**WHAT TO PRODUCE**.
The full listing should be set down again precisely.

**COLLECTED DATA**.
◆ ◆ ◆

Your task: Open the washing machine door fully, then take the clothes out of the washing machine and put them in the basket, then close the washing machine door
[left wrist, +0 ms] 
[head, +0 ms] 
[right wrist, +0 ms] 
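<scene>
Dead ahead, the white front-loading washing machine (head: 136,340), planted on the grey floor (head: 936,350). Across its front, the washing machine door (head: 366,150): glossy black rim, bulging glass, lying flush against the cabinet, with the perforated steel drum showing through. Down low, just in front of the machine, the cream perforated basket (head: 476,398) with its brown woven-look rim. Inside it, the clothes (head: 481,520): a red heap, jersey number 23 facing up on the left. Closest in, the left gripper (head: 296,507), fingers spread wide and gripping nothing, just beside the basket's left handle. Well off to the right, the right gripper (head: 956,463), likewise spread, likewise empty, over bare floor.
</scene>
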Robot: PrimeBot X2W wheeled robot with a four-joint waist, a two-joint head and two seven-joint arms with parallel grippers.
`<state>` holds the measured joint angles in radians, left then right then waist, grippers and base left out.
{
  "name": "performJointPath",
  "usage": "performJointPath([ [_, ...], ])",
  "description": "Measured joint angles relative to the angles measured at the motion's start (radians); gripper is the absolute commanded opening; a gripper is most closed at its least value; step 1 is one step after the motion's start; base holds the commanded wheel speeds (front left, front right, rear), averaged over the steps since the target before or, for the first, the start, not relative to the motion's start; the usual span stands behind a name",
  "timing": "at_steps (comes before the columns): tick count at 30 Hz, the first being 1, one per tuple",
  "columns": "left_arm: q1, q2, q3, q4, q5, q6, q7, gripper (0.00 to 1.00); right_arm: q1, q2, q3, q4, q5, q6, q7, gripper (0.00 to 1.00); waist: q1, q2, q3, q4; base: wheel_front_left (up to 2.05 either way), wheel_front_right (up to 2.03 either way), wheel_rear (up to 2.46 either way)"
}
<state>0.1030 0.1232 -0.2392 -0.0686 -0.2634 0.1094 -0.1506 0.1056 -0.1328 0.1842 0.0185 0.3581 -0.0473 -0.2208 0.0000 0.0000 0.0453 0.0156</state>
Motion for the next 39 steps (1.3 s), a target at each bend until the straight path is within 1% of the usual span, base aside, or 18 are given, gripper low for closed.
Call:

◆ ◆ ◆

**TASK SOLUTION**.
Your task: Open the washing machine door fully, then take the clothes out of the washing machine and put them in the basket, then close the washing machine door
[left wrist, +0 ms] 
[head, +0 ms] 
[right wrist, +0 ms] 
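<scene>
Dead ahead, the white front-loading washing machine (head: 136,340), planted on the grey floor (head: 936,350). Across its front, the washing machine door (head: 366,150): glossy black rim, bulging glass, lying flush against the cabinet, with the perforated steel drum showing through. Down low, just in front of the machine, the cream perforated basket (head: 476,398) with its brown woven-look rim. Inside it, the clothes (head: 481,520): a red heap, jersey number 23 facing up on the left. Closest in, the left gripper (head: 296,507), fingers spread wide and gripping nothing, just beside the basket's left handle. Well off to the right, the right gripper (head: 956,463), likewise spread, likewise empty, over bare floor.
</scene>
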Robot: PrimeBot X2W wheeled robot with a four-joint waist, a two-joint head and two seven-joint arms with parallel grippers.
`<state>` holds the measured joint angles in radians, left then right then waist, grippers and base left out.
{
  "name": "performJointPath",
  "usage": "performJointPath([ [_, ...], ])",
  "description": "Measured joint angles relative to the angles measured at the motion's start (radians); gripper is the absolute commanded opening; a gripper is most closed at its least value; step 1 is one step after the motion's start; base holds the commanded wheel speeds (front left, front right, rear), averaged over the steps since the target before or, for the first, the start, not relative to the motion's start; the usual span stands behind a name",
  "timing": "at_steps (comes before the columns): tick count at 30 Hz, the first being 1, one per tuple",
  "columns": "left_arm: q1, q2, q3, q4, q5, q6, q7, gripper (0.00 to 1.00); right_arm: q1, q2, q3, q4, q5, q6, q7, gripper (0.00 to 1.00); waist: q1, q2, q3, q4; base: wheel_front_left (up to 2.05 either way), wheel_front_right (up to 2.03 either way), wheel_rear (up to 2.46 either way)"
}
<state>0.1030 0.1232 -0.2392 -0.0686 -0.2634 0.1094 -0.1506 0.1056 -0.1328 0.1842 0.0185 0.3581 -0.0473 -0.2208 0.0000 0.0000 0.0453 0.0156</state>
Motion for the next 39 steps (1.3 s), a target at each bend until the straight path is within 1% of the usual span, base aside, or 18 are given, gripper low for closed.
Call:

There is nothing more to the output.